EXERCISE DIRECTIONS
Give back all of the data exactly as it stands, with the pictures removed.

>>>>>

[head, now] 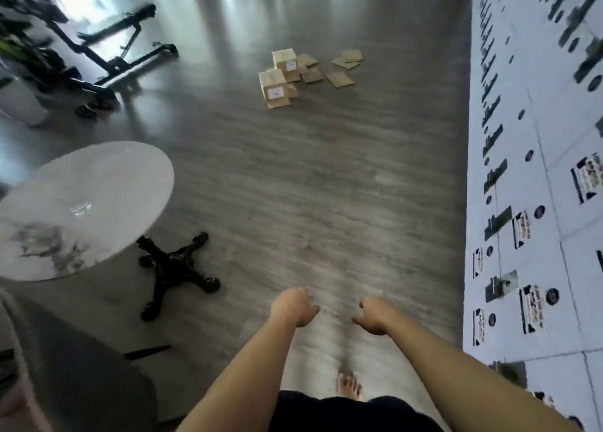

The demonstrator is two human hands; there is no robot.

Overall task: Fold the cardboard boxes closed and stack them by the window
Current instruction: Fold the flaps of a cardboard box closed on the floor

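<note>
Across the grey floor (pixel 293 177), well ahead of you, stand two folded cardboard boxes (pixel 280 77) with flat, unfolded cardboard pieces (pixel 341 69) scattered just beside them. Your left hand (pixel 293 306) and right hand (pixel 373 314) hang forward, fingers loosely curled, holding nothing (one bare foot shows below). You appear to be between boxes: next, walk over and pick up a flat piece to fold. A round marble table (pixel 81 209) stands left, white cartons (pixel 535 203) line the right; the path between looks passable.

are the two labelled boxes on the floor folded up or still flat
Folded up: both boxes stand as closed cubes with labels facing the camera. The cardboard pieces beside them lie flat.
</note>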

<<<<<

ANSWER TO THIS PROBLEM
[head, now] 

The demonstrator is two human hands; there is no robot.

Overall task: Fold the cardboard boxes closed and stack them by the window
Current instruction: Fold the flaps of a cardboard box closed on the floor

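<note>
Across the grey floor (pixel 293 177), well ahead of you, stand two folded cardboard boxes (pixel 280 77) with flat, unfolded cardboard pieces (pixel 341 69) scattered just beside them. Your left hand (pixel 293 306) and right hand (pixel 373 314) hang forward, fingers loosely curled, holding nothing (one bare foot shows below). You appear to be between boxes: next, walk over and pick up a flat piece to fold. A round marble table (pixel 81 209) stands left, white cartons (pixel 535 203) line the right; the path between looks passable.

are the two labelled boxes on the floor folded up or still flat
Folded up: both boxes stand as closed cubes with labels facing the camera. The cardboard pieces beside them lie flat.
</note>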

What the exercise asked for is now done.